Design of composite chitosan/algae/zeolite by freeze- or air-drying: A comparative adsorbent analysis for optimized removal of brilliant green dye.

A bio-composite material was developed that contains chitosan, food-grade algae, and zeolite for the removal of brilliant green (BG) dye. The synthesized bio-composite was dried via two different methods (air-drying; AD, and freeze-drying; FD). The physicochemical characterization of air-dried chitosan-algae-zeolite (Cs-Alg-Zl-AD) and freeze-dried chitosan-algae-zeolite (Cs-Alg-Zl-FD) were investigated by spectroscopy (FTIR, SEM-EDX, and XPS), diffraction (XRD), surface charge via pH, specific surface area (SSA) and elemental analyses.
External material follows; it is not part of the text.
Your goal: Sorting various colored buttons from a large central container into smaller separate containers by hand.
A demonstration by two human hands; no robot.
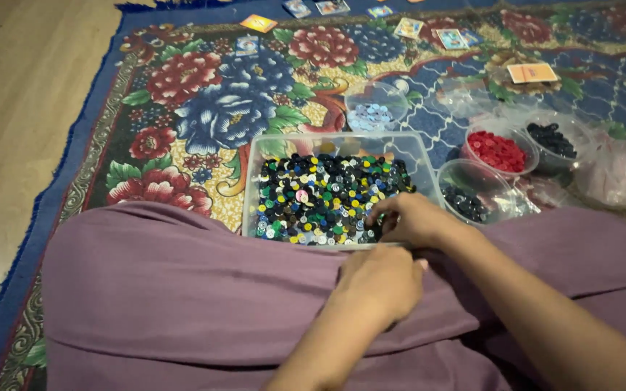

The utilization of Box-Behnken Design (BBD) was intended to optimize the three input variables, which are adsorbent dosage, pH of medium, and contact time. The adsorption optimization process yielded optimal conditions, which were verified through a desirability test and implemented in batch-mode equilibrium experiments. The Cs-Alg-Zl-FD has a higher specific surface area (SSA = 3.29 m/g) compared to Cs-Alg-Zl-AD (SSA = 1.79 m/g). The Cs-Alg-Zl-FD shows greater adsorptive removal of BG (98.6 %) over Cs-Alg-Zl-AD (88.6 %), in parallel agreement with differences in the SSA. Moreover, the maximum BG dye adsorption capacities of Cs-Alg-Zl-FD (119.5 mg/g) and Cs-Alg-Zl-AD (108 mg/g) at pH = 8.1 and 25 °C. The Freundlich model fits best with Cs-Alg-Zl-AD while Langmuir and Temkin models account for the Cs-Alg-Zl-FD dye adsorption. The Cs-Alg-Zl-FD shows greater dye adsorption over four adsorption cycles, as compared with the Cs-Alg-Zl-AD.